Town of Halton Hills

Comment status

Comment approved More about comment statuses

Comment

Thank you for the opportunity to provide comments on the proposal to support
standardizing of parkland requirements under the Planning Act. Town staff offer the
following responses in consideration of the proposed reforms:

The Town supports the intent to clarify requirements related to encumbered parkland
and Privately Owned Public Spaces (POPS); however, care must be taken to ensure that
these spaces continue to provide meaningful public benefit.

Halton Hills relies on public parkland to meet the recreational and open space needs of
our growing and intensifying communities and recognizes the potential for POPS to
complement public parkland.

Any restrictions on municipal ability to assess encumbrances or to secure appropriate
design, access, and long-term maintenance arrangements could reduce the
functionality and community value of these spaces. From the Town’s perspective, the
ability to evaluate parkland quality, usability, and long-term public benefit is essential
to achieving complete communities.

Eligible/Ineligible Parkland:

• The definition of parkland needs to be clarified, so developers may assess whether
the land they are identifying is in fact appropriate for the intended use of the land by
the municipality. Specifically, parkland needs to be flat tableland of a size capable
of supporting programmed recreational uses such as sports fields and courts,
fitness stations, playgrounds, splash pads, dog runs, shade structures, comfort
stations, etc.

• Ineligible land that a developer cannot identify as parkland needs to be expanded to
include cultural heritage landscapes including burial sites, pioneer cemeteries,
archeological sites and areas of archeological potential, indigenous cultural and
sacred land, natural heritage systems including wetlands, woodlands, riparian
buffers and floodplains, and wildlife corridors and habitat. While these lands
should be conveyed to the municipality, they should not be expected to serve as
parkland as the introduction of recreational amenities would erode the importance
of their cultural, archeological, or ecological significance. Forcing municipalities to
accept land not suitable for programmed park use would restrict their ability to
deliver amenities to meet the demands of their growing community.

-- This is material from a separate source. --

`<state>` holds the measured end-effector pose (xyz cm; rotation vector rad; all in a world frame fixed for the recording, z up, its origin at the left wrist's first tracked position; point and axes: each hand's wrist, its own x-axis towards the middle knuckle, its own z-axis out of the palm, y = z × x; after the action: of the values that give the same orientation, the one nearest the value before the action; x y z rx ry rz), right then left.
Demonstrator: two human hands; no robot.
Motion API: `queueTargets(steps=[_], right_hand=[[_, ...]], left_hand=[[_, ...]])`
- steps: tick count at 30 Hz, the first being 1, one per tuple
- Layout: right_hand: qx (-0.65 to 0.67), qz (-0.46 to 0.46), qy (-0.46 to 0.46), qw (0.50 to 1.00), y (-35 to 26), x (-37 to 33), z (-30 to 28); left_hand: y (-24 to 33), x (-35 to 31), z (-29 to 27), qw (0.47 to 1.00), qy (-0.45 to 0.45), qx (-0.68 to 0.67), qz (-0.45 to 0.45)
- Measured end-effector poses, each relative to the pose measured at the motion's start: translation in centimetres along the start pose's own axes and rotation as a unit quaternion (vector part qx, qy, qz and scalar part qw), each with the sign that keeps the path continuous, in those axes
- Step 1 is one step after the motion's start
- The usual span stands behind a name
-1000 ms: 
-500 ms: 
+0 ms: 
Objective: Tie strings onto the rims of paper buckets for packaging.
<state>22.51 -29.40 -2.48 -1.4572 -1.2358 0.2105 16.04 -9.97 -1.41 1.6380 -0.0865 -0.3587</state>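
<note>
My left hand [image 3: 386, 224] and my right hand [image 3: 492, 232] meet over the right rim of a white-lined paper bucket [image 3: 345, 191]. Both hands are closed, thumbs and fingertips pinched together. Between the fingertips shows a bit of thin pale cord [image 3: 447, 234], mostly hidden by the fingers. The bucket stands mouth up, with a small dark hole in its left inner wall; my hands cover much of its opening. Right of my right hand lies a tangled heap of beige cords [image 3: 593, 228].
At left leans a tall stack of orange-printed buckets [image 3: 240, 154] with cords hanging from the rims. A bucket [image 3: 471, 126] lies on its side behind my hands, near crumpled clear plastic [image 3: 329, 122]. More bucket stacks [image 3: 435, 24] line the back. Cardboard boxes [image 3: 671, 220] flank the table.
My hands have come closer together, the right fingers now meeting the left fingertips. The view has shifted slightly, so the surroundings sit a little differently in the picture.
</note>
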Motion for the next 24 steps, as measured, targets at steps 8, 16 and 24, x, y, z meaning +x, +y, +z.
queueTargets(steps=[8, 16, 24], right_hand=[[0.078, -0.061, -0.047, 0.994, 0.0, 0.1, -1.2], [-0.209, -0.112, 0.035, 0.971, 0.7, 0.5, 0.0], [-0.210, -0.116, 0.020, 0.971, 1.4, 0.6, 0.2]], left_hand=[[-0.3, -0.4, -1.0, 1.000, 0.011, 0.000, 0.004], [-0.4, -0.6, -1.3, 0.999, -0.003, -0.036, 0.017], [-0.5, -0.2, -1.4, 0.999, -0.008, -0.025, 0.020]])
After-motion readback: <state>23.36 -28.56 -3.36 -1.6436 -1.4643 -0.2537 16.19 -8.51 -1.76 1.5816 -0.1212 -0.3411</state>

• The suggestion that lands within or adjacent to natural heritage features are eligible
for parkland on the condition that a park would not interfere with or compromise the
natural heritage features or areas should be reconsidered for the following reasons.

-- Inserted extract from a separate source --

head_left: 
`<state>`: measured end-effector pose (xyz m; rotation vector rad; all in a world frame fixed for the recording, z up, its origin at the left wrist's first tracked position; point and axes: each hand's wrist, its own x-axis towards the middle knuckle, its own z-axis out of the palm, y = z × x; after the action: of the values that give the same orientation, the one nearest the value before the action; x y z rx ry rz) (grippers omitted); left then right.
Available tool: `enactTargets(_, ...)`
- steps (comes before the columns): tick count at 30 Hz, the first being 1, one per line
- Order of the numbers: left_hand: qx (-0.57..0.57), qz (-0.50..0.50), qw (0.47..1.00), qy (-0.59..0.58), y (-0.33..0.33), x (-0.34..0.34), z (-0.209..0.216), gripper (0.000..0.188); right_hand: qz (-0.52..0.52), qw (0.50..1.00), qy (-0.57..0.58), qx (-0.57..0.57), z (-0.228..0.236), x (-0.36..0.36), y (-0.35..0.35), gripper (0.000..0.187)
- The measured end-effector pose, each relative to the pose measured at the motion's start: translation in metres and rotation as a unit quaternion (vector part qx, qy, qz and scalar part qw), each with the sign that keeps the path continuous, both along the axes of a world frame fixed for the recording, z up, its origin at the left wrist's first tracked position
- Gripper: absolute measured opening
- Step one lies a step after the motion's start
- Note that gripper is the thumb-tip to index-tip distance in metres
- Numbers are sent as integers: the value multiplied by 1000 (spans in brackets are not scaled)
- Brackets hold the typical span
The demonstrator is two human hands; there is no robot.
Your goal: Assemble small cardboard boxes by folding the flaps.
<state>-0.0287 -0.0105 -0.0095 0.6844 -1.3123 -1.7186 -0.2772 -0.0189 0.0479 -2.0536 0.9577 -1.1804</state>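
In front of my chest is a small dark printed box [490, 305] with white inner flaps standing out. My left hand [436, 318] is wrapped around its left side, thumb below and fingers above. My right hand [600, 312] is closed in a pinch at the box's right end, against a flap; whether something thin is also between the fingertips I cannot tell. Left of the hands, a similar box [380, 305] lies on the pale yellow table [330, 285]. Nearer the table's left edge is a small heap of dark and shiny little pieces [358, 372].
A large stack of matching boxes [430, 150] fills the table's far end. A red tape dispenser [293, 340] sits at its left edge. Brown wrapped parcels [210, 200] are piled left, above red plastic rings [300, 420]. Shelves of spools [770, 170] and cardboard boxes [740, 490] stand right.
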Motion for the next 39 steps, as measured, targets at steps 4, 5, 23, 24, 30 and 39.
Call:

o This may suggest to Developers that the municipality would not program the
park in a way that would create noise, light, or physical disturbance to the
feature, which restricts the options available for programming.

o Developers may argue that additional design measures or limiting
operational functions are a solution to mitigate, which will require
municipalities to work with suboptimal conditions when trying to maximize
the potential of an already size-reduced parcel.

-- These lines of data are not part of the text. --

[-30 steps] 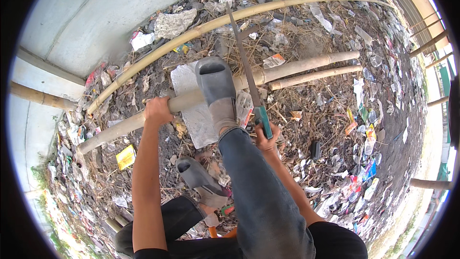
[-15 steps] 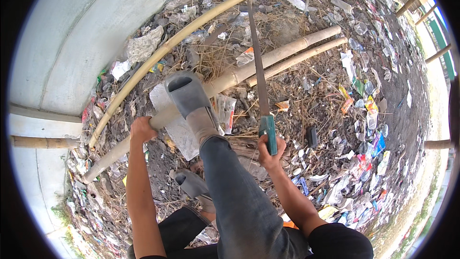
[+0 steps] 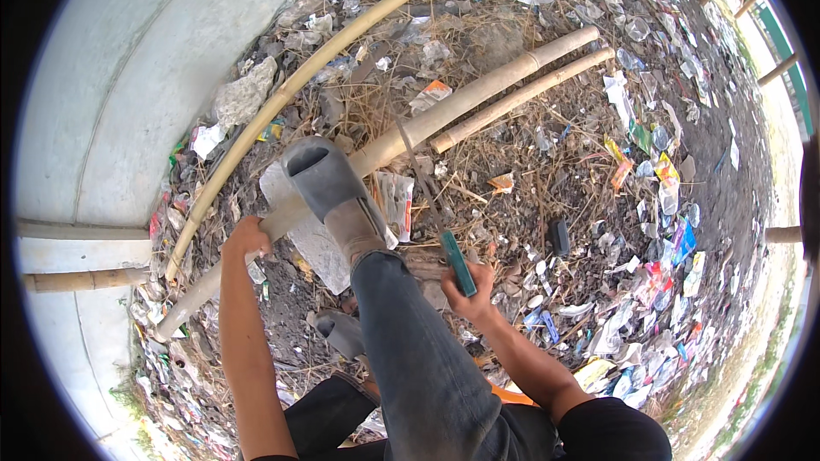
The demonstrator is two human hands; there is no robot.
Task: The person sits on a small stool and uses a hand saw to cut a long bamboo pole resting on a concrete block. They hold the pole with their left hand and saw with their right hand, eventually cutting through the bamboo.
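Observation:
A thick bamboo pole (image 3: pixel 504 77) runs aslant from lower left to upper right, and my left hand (image 3: pixel 246 239) is wrapped round it left of my foot. My sandal (image 3: pixel 323 172), grey and closed over the toes, presses on the pole's middle. In my right hand (image 3: pixel 471 292) is the green handle of a hand saw (image 3: pixel 422 179). Its long thin blade slants up and left, with the tip end at the pole just right of the sandal. Whether the teeth touch the bamboo I cannot tell. A flat grey slab (image 3: pixel 320 252) lies under the pole.
A thinner bamboo piece (image 3: pixel 525 96) lies beside the pole. Farther off, a long yellowish bamboo pole (image 3: pixel 282 94) curves past a rock (image 3: pixel 246 92) near the pale wall (image 3: pixel 120 94). Plastic litter (image 3: pixel 653 282) and dry straw cover the ground. My other sandal (image 3: pixel 340 333) stands near me.
The saw has swung left and down, its blade dropping from upright beyond the pole to slanting at it. My right hand has moved slightly left and toward me. My left hand keeps its hold.

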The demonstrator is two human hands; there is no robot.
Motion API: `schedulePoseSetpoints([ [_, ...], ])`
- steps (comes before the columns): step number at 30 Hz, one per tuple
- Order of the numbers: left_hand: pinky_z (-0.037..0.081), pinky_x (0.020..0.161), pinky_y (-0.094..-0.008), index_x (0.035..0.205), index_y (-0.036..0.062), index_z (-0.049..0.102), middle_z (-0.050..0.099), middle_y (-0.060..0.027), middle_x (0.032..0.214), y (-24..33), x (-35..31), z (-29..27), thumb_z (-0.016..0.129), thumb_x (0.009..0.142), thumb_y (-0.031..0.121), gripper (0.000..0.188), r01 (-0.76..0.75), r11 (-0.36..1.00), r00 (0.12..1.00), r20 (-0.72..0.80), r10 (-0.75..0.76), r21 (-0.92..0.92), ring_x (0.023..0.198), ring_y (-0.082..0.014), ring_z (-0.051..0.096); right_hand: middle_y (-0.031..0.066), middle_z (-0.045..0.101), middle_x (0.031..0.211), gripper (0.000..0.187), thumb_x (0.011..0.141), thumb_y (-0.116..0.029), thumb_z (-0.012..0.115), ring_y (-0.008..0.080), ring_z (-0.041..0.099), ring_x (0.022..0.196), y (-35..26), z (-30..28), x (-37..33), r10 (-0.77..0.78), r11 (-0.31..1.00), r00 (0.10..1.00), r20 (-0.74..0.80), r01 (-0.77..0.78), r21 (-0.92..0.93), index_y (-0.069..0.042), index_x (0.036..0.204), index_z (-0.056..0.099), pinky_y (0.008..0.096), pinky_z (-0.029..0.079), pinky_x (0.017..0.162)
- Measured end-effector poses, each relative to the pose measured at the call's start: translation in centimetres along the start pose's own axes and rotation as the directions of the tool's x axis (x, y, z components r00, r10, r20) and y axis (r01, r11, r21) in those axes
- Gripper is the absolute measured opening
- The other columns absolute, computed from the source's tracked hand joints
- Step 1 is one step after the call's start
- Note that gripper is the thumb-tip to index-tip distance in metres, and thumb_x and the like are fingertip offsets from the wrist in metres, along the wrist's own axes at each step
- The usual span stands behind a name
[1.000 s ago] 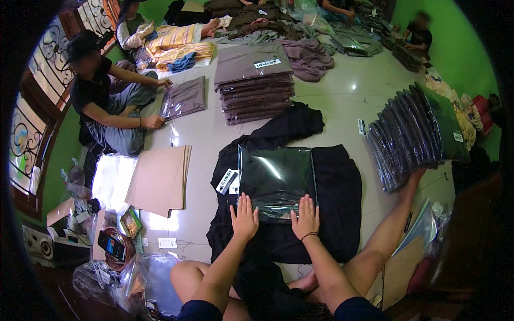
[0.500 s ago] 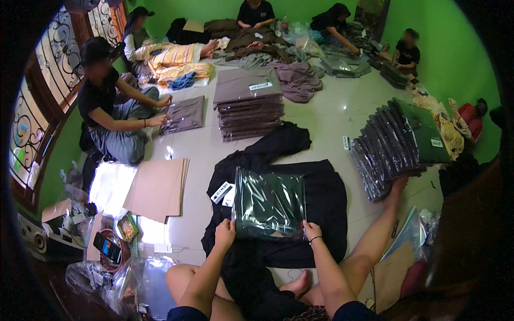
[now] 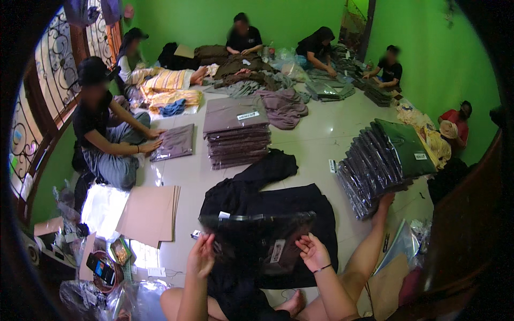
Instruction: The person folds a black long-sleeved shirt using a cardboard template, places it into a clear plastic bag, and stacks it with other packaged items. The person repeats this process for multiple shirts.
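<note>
A folded dark garment in a clear plastic bag (image 3: 243, 238) is held raised before me, tilted so a white label shows near its lower right. My left hand (image 3: 201, 257) pinches its left edge, fingers closed on the plastic. At the right edge my right hand (image 3: 314, 253), with a dark band at the wrist, grips the bag between thumb and fingers. Beneath lies a spread black garment (image 3: 316, 214) with one sleeve stretched toward the far side; the bag covers part of it.
Bagged brown garments form a stack (image 3: 238, 134) ahead. Dark bagged garments lean in a row (image 3: 369, 166) by my right leg. Left are cardboard sheets (image 3: 147, 214), clear bags (image 3: 104, 208) and a phone (image 3: 101, 269). Several people sit around; one handles a bagged garment (image 3: 174, 143).
The bagged garment has been lifted off the black garment and tipped up, with both hands still on its sides. The person at left has moved their hands over their package. My view has shifted.
</note>
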State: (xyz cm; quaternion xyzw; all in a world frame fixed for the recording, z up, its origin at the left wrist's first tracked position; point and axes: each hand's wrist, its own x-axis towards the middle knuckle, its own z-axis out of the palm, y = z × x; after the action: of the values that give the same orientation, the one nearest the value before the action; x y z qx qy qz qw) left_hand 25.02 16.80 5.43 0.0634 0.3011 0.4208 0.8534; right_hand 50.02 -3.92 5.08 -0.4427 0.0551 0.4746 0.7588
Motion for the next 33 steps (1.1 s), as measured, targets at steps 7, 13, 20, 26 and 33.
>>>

• Clarify the difference between natural heritage features and natural heritage
systems.

• The suggestion that only Natural Heritage Systems located in the Greenbelt, Oak
Ridges Moraine, or Niagara Escarpment shall be ineligible should be reconsidered,
as all NHS areas provide an ecosystem service that benefits the broader community
and therefore should be protected from any form of development, including active
parkland.

• ‘Land Accessibility/Comfort for Use’ should specify that parkland must provide
significant street frontage to maximize visual and physical accessibility.
• Additionally, the size and shape of the parkland must comply with the
municipalities’ minimum requirements and accommodate the municipalities’
amenity standards as demonstrated through a facility-fit plan.

POPS/Encumbered Parkland Agreements:

The Town encourages the Province to maintain increased flexibility for municipalities to
negotiate parkland and POPS/Encumbered Parkland arrangements that respond to site
specific conditions, community needs, and long-term stewardship considerations.
Specifically:

• The extent of parkland credit should be more flexible (lower minimum amount) to
account for differences in quality of design, size of POPS/Encumbered Parkland,
and specific municipal situation.

• Clarity is needed on what process will be used to resolve disagreements on what
standard terms and conditions may be required by Municipalities as a precedent
to providing the mandated 70% minimum parkland credit for POPS or
Encumbered spaces.

• Clarity is needed on how municipalities can adequately secure future repairs
which require the removal and reinstatement of the surface amenities (for
encumbered/strata situations), especially when considering different Ownership
models (i.e. rental vs condo).

• The acknowledgement of additional staff time and legal costs associated with
entering into agreements with landowners does not address how municipalities
shall recoup these costs. The Province should provide direction on how the
municipality addresses these increased costs.